Food services and drinking places had the biggest gains of any employment sectors, adding 34,000 jobs during the month, the BLS said in the report issued Sept. 2. Social assistance was second, with 22,000 jobs, and professional and technical services were third with 20,000 jobs, the agency said.
Many other sectors — including manufacturing, wholesale and retail trade, transportation and warehousing, and construction — were either flat or down for the month.
The Alliance for American Manufacturing (AAM) was quick to note that U.S. manufacturing lost 14,000 jobs in August.
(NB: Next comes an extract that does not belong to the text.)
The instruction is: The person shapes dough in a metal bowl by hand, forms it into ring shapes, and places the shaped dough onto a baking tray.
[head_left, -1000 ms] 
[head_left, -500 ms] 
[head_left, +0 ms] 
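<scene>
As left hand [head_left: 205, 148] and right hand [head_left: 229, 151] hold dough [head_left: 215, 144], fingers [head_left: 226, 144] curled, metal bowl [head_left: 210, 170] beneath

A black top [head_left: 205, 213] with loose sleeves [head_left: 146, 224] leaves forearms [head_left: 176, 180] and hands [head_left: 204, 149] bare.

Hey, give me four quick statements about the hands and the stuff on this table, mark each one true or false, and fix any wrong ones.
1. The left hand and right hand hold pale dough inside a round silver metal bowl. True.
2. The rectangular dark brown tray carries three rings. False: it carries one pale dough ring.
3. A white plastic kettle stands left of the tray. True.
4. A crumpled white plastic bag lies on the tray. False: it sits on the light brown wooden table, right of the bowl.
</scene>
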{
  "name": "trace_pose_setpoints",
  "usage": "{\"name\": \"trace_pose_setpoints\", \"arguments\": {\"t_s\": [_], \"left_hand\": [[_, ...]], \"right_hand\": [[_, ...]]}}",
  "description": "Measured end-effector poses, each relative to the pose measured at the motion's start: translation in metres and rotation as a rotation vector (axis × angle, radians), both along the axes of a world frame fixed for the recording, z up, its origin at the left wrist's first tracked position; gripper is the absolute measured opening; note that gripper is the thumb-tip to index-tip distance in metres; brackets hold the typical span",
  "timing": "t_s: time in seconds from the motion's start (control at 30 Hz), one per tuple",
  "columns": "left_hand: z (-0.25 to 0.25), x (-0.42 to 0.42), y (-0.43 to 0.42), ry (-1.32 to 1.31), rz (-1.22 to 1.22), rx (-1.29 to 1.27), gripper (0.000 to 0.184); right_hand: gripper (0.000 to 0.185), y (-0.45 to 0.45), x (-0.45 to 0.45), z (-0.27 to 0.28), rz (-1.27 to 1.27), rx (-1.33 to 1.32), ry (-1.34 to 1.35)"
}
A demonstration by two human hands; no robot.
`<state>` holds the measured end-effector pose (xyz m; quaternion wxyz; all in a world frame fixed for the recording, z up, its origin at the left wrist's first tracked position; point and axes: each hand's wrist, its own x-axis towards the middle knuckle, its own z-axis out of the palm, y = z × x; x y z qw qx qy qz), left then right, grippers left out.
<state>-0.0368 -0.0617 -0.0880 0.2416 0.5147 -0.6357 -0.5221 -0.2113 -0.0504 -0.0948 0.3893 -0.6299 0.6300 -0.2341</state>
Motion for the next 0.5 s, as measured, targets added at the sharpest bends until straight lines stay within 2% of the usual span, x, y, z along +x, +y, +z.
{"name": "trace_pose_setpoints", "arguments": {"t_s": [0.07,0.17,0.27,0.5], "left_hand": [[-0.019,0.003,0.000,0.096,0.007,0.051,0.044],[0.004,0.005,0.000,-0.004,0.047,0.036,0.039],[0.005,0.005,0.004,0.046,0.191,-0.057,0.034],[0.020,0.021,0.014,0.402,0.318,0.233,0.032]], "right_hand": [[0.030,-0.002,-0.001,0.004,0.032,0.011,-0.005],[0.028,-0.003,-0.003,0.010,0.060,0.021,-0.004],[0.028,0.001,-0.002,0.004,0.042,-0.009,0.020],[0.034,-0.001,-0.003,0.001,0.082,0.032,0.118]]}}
“This month brings more manufacturing jobs losses, including in the automotive sector, where sales are declining,” said AAM President Scott Paul. “That's been a recent bright spot for U.S. manufacturing, and its slump really highlights the global headwinds America is facing.”
The BLS figures compare with the 177,000 jobs recorded by payroll services firm ADP Inc., which released its monthly figures Aug. 31.
Large businesses added the most jobs in August, with a total of 70,000, according to ADP. These included 25,000 jobs in firms with 500 to 999 employees and 45,000 in firms with 1,000 employees or more.
Small businesses grew by 63,000 jobs in August, including 24,000 in businesses with one to 19 employees and 38,000 in businesses with 20 to 49 employees, according to ADP. (Because of rounding, ADP employment figures don't always add up.) Medium-sized businesses with 50 to 499 employees added 44,000 jobs during the month, it said.
Franchise businesses gained 19,200 jobs in August, including 3,800 among auto parts and dealers, ADP said.
The private sector has added 15.1 million jobs since February 2010, said Labor Secretary Thomas Perez in a statement accompanying the BLS report. Also, initial unemployment claims remain near historic lows, he said.
“So many families are better off this Labor Day than they were seven years ago,” Mr. Perez said.